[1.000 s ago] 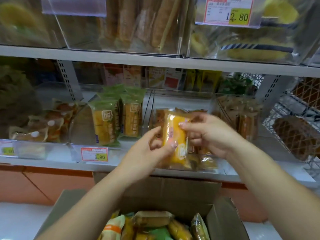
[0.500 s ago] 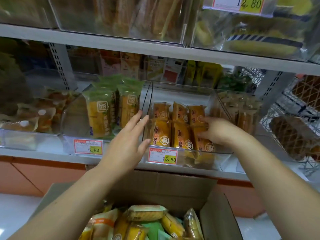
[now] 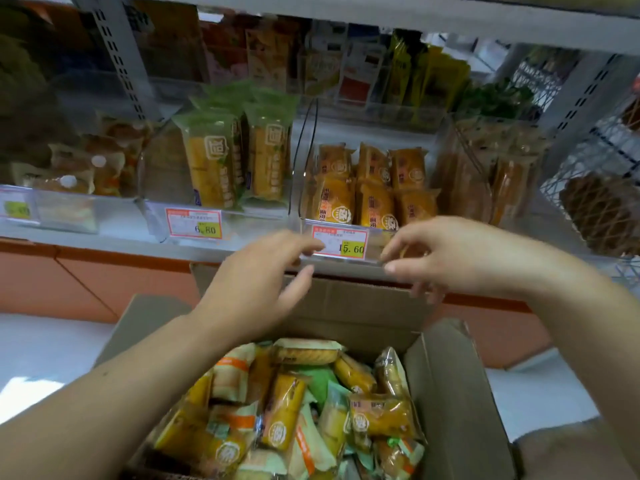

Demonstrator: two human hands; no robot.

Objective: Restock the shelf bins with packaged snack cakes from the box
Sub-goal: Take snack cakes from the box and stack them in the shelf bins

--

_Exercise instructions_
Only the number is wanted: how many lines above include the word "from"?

_Task answer_
2